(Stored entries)
☆ ☆ ☆ ☆

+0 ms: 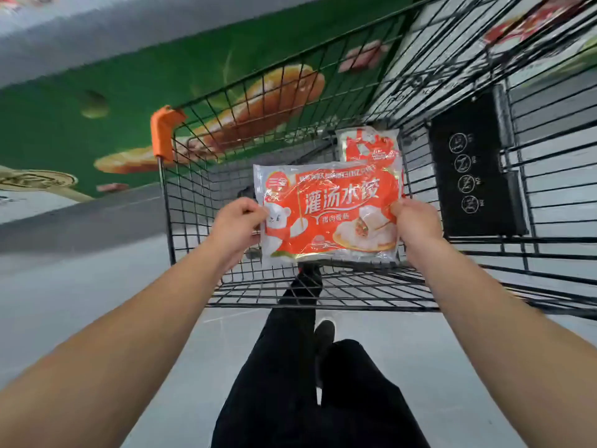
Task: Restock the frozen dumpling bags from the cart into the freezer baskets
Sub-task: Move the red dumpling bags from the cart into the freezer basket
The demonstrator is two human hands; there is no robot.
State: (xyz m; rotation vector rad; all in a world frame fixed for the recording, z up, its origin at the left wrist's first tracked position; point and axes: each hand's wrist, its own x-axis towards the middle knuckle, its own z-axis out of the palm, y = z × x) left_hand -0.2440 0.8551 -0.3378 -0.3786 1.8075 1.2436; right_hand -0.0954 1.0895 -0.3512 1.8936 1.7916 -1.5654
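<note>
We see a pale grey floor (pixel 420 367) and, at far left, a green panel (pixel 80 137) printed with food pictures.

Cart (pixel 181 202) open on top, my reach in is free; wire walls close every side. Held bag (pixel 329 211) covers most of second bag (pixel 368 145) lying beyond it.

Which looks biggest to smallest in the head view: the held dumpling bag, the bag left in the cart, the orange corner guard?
1. Held dumpling bag.
2. Bag in the cart, partly hidden and farther away, so unsure.
3. Orange corner guard.
</note>
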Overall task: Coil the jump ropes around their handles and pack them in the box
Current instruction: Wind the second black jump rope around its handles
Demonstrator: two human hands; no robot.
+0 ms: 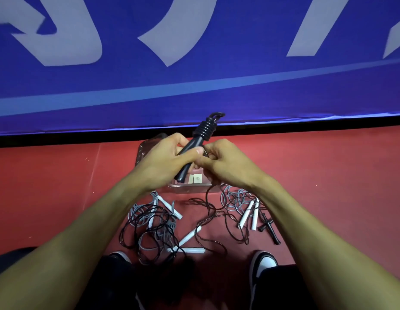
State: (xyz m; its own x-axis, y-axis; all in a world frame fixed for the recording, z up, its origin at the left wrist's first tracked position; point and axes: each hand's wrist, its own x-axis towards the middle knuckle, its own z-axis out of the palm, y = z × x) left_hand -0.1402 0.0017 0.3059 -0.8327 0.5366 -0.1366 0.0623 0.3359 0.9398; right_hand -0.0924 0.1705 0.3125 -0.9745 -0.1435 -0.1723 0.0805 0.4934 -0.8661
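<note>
- A person is looking down at both bare hands, held together above a red floor [328,175].
- The left hand [165,159] is keeping a closed grip around a pair of black handles [190,148], which are pointing up and away at a slant.
- Black rope is sitting in tight coils [205,128] around the upper end of those handles, with a small loop sticking out at the very top.
- The right hand [221,162] is touching the left hand, with its fingers curled in a pinching grip on the loose black rope [210,198], which is trailing down to the floor.
- A clear plastic box [185,186] is sitting on the floor directly beneath the hands and mostly hidden by them; something pale is lying inside it.
- Nearer the person, more jump ropes are lying in tangles on the floor: black and grey rope with white handles [172,209] on the left, white handles [248,215] among grey rope on the right, and two crossed black handles [270,227] just beside those.
- Two more white handles [190,238] are lying between the tangles, near the shoes [264,262].
- A blue banner [194,92] with large pale lettering is filling the upper half of the view.
</note>
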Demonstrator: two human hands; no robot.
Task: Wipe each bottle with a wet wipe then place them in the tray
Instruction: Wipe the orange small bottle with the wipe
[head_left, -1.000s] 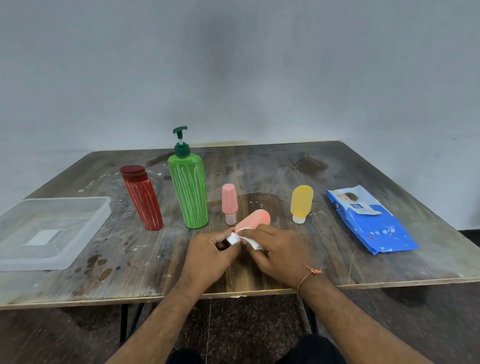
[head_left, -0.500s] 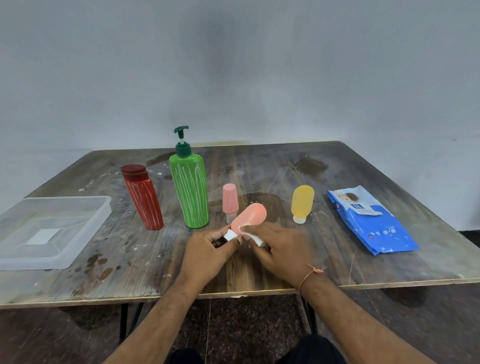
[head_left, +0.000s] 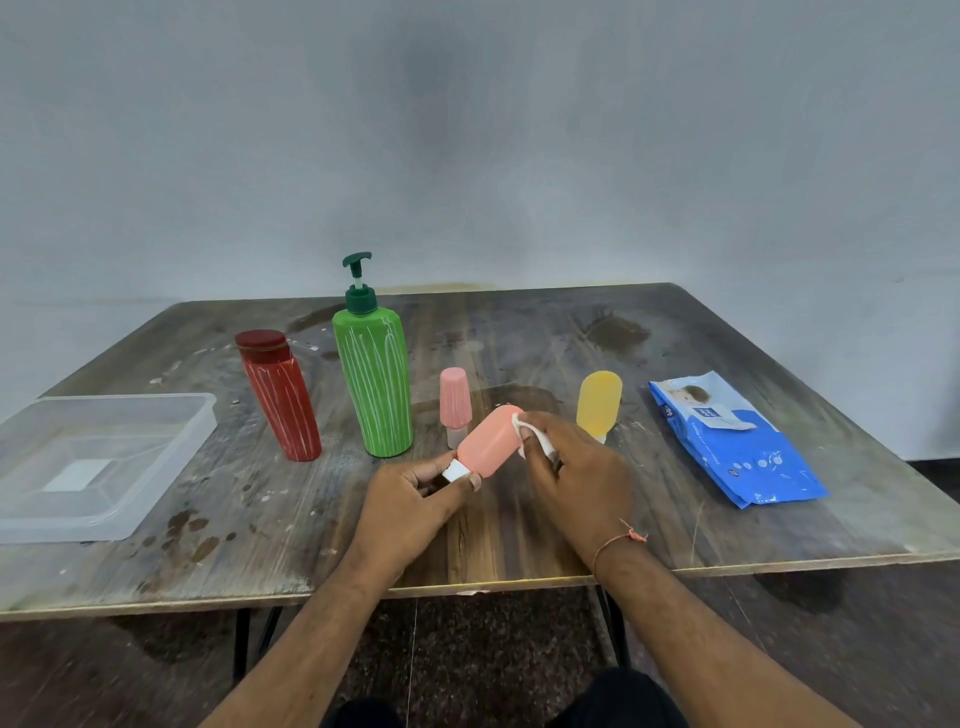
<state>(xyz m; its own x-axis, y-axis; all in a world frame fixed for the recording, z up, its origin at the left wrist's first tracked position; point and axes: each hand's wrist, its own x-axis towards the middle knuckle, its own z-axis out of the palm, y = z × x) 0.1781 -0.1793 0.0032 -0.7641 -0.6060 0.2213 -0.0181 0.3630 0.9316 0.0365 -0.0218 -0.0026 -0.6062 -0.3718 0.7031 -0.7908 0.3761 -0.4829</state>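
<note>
Salmon-pink plastic, a small squeeze bottle (head_left: 488, 441) is held above the table's near middle, tilted so its rounded bottom points toward 1 o'clock and its white cap (head_left: 455, 471) toward 7 o'clock; the left hand (head_left: 415, 501) pinches that cap between thumb and curled fingers, while the right hand (head_left: 576, 480) has its fingers curled round a white wet wipe (head_left: 532, 436) and presses it against the bottle's upper right side; a thin orange thread is tied round the right wrist; the wooden table (head_left: 519, 540) is worn and stained, darker in patches; from the held bottle, at 11 o'clock and just beside it, a small pink bottle (head_left: 455, 400) stands cap-down; at 10 o'clock a tall green pump bottle (head_left: 375, 379) with white streaks and a dark green pump stands upright; farther toward 9 o'clock a red bottle (head_left: 280, 397) with a dark red cap leans a little to the left; at 2 o'clock a small yellow bottle (head_left: 598, 402) stands cap-down, its lower part hidden behind the right hand; at 3 o'clock, well apart, a blue wet wipe pack (head_left: 737, 447) lies flat near the table's right edge with its flap lifted; at 9 o'clock, by the left edge, a clear plastic tray (head_left: 171, 457) sits with no bottle in it; behind the table rises a plain grey wall (head_left: 467, 156); dark floor shows below the near edge.
</note>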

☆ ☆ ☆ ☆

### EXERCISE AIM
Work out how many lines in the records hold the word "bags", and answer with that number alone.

### SOLUTION TO THIS PROBLEM
2